**YOUR ASSIGNMENT:**
Copy out each line from the start of the material below until the line with "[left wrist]", that line included.
═════ AVAILABLE DATA
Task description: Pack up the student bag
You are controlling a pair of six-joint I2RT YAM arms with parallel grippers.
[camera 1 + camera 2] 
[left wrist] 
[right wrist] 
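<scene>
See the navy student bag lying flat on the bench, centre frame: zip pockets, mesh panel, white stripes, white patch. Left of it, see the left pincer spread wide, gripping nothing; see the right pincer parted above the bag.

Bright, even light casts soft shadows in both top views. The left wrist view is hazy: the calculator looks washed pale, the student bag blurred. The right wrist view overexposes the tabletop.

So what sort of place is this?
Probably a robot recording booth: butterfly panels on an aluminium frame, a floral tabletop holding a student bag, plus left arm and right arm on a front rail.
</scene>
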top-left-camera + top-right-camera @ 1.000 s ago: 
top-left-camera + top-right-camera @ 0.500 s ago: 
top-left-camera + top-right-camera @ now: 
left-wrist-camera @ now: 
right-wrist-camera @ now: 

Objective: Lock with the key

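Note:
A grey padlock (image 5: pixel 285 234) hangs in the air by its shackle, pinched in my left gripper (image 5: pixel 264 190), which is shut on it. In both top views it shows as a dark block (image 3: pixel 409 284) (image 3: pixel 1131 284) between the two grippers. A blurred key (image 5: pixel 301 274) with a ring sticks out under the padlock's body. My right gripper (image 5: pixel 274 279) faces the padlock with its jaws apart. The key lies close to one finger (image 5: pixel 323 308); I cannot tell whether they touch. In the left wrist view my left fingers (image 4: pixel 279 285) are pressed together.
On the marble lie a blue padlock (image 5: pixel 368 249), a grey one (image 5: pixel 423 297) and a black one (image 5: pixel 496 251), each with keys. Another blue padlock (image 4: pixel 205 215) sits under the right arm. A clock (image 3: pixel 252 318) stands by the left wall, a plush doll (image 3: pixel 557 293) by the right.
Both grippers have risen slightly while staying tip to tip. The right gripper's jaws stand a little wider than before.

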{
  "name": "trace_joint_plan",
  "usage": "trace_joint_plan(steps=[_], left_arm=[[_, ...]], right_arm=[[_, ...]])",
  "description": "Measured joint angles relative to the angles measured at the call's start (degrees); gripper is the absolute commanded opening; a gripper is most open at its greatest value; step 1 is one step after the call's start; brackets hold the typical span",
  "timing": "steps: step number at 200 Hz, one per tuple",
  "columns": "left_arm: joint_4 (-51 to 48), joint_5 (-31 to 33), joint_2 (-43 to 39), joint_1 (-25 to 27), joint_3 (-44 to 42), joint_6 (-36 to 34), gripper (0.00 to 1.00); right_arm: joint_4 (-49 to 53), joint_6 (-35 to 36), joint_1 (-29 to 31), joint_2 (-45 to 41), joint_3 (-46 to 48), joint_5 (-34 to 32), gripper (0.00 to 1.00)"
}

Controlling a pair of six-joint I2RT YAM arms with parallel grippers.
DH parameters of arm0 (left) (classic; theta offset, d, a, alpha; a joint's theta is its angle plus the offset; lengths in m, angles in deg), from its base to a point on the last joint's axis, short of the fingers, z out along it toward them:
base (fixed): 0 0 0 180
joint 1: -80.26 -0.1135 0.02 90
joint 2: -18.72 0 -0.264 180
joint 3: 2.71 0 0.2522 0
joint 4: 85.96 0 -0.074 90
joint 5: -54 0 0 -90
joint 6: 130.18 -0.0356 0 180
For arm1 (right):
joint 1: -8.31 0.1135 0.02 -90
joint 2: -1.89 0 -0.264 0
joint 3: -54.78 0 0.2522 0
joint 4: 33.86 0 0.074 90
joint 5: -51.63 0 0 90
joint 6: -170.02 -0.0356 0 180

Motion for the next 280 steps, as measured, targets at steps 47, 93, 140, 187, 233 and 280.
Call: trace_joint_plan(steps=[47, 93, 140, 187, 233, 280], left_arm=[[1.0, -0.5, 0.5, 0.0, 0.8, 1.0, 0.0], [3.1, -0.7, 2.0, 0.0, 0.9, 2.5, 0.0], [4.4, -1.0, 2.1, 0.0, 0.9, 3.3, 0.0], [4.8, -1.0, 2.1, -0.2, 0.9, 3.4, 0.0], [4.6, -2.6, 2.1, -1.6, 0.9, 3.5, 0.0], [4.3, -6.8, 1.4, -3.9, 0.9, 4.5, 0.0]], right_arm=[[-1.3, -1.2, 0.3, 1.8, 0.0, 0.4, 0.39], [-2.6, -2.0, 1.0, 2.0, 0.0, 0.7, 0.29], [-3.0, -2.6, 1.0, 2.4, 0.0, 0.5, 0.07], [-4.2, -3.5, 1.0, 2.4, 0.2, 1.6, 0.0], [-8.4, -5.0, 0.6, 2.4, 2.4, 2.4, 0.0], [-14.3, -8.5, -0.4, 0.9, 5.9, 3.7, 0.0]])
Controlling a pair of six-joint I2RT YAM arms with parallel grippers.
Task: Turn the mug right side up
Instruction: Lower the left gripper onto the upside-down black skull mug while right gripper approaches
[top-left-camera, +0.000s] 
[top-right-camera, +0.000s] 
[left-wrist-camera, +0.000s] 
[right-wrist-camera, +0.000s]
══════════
**SOLUTION TO THIS PROBLEM:**
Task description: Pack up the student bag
You are controlling a pair of six-joint I2RT YAM arms with parallel grippers.
[camera 1 + camera 2] 
[left wrist] 

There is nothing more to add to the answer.